これは私が長野県に住んでいた頃のお話です。

当時小学4年生だった私は、比較的毎日平和に過ごしていました。小さな不思議に出会うことはありましたが、どれも些細なもので、語るほどではありません。
例えば、兄とスゴロク遊んでいる時、手にしたサイコロが、振った途端に消えたことがありました。兄も消えるところを見ていたものですから、一緒になって大騒ぎしたことを覚えています。
他にも、見た目が明らかに浅い水たまりに、お友だちが長靴でバシャッと入った時、膝くらいまで片足が一気に沈んだことがありました。転んで泣く友人に慌てて手を貸して引き上げると、長靴が無くなっています。水たまりに手を入れてみるも、やはり浅い水たまりで、長靴の入る空間はありませんでした。
こんなふうに、物が消える怪異は振り返ってみると意外と多いもので……。
ちなみに、消えた後に出てきたのかどうかですが、残念ながら出てくるほうが稀(まれ)でした。

今回は、そんな「稀」が起きた出来事について語ります。

4年生の終わりに、小学校で流行したものがありました。血液型占いや、おまじない、そしてコックリさんです。
私はそういったものに興味がなく、縁のないものと思っていたのですが、ある時奇妙な噂を耳にしました。

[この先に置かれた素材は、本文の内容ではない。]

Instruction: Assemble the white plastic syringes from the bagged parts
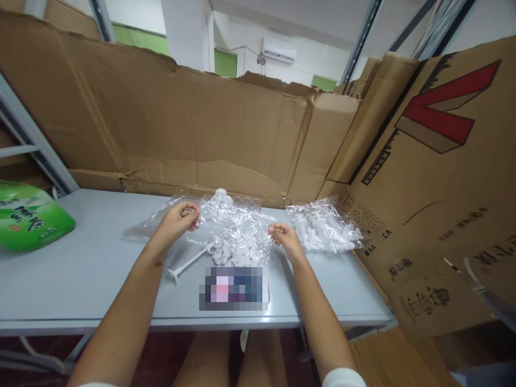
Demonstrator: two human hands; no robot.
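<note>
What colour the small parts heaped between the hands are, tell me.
The small parts are white, as the head view shows.

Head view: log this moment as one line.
left hand: curled near clear plastic; right hand: at its right edge; grips: unclear; white parts: between hands; green package: far left

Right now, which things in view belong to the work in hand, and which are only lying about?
Apparently in use:
clear plastic between left hand and right hand
small white pieces
probably long white rod, bag of white parts at right

Apparently lying about:
green container at left
pixelated object near front edge
</note>
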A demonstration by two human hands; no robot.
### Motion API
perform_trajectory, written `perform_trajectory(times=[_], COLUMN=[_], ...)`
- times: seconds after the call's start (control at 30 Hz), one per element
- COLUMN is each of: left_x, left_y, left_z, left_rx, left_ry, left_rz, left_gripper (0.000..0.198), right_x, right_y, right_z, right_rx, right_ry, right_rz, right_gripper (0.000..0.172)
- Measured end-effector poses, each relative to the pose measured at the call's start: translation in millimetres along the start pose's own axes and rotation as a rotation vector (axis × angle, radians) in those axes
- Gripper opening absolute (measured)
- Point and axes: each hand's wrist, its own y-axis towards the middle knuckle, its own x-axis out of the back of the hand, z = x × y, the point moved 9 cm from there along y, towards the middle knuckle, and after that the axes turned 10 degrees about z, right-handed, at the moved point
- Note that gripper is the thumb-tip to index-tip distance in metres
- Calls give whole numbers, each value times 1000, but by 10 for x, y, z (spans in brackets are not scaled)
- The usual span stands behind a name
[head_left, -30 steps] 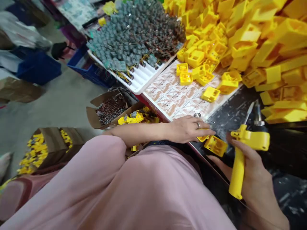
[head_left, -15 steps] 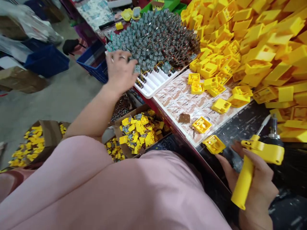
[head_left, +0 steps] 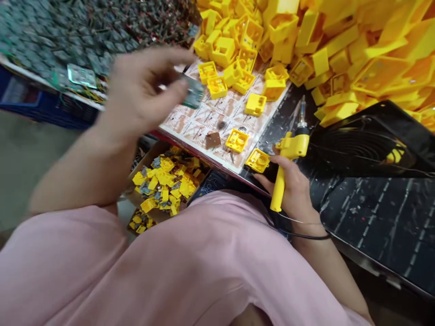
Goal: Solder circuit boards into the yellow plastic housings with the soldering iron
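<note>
My left hand [head_left: 146, 90] is raised over the left part of the patterned board [head_left: 193, 124], pinching a small green circuit board [head_left: 192, 92] between thumb and fingers. On the right, my right hand [head_left: 294, 185] is wrapped round the handle of a yellow soldering gun [head_left: 279, 183], its metal tip pointing up and away. Beside that hand's fingertips an open yellow housing [head_left: 257, 160] rests at the table's front edge. Another yellow housing [head_left: 237, 140] lies on the board next to a small brown piece [head_left: 213, 140].
Grey wired parts [head_left: 102, 36] are heaped at the back left, with another circuit board [head_left: 81, 76] at their front. Many yellow housings [head_left: 322, 59] pile up at the back right. A black fan [head_left: 360, 140] stands right. Below, a box holds yellow pieces [head_left: 166, 179].
My left hand has left the grey heap and come over the patterned board with a circuit board in it. The view has shifted right, and my right hand still holds the soldering gun.
</note>
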Motion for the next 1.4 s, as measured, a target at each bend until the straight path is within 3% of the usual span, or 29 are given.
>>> perform_trajectory(times=[0.07,0.13,0.2,0.27,0.33,0.43,0.63,0.87,0.93,1.0,1.07,1.13,1.2,1.3,1.4], left_x=[-499,-875,-1120,-1224,-1237,-1293,-1529,-1592,-1486,-1265,-955,-786,-907,-1286,-1495], left_y=[148,147,42,-84,-164,-159,78,178,251,353,416,401,331,117,-51], left_z=[-138,-165,-153,-152,-192,-271,-196,-15,-42,-120,-235,-374,-458,-376,-257], left_rx=[-45,-40,-47,-92,-165,-224,-48,21,40,8,-99,-229,-298,-264,-168], left_ry=[-1,48,239,473,585,509,345,-228,-321,-393,-402,-285,-78,170,266], left_rz=[84,137,197,230,235,309,390,445,368,210,-1,-73,69,317,373], left_gripper=[36,39,40,40,42,43,27,29,35,40,39,29,19,18,21], right_x=[20,52,48,28,19,10,19,36,23,8,-15,-28,13,238,513], right_y=[-3,-32,-73,-115,-143,-146,-153,-187,-153,-106,-55,-11,12,-27,-142], right_z=[27,24,8,-23,-57,-80,-51,-49,-17,15,41,70,88,115,150], right_rx=[-4,-16,-12,-6,-7,-12,-5,-55,-48,-40,-30,-8,3,8,-8], right_ry=[-3,-13,-6,15,34,38,75,113,96,64,43,36,38,59,105], right_rz=[-28,-36,7,57,75,73,69,65,41,3,-24,-34,-52,-148,-196], right_gripper=[49,50,48,48,49,47,47,52,46,40,38,40,42,36,27])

「隣のクラスのリナちゃんは、魔女の生まれ変わり。リナちゃんの教えるおまじないはよく効く。リナちゃんとコックリさんをやると、必ずコックリさんが出てきてくれる。」

リナちゃん。
リナちゃんといえば、図書室でよく見かける女の子です。
当時私が大好きだった本の中に、『花ものがたり』という可愛らしい挿絵付きの本がありました。内容も素晴らしく、世界中の花についての伝説や神話が集められていて、とても面白いのです。休み時間、図書室に行くと必ずページを開いていたのですが、ある時いつものように見に行くと、先に手にしている子がいました。
(借りられちゃうかな……私以外に手に取る子、初めて見た。)
思わずじっとその子を見ると、視線に気づいたようでこちらを見返してきます。
「懐かしい。あなた✕✕でしょう?」
驚いたようにこちらを見ながらそう言った子が、リナちゃんでした。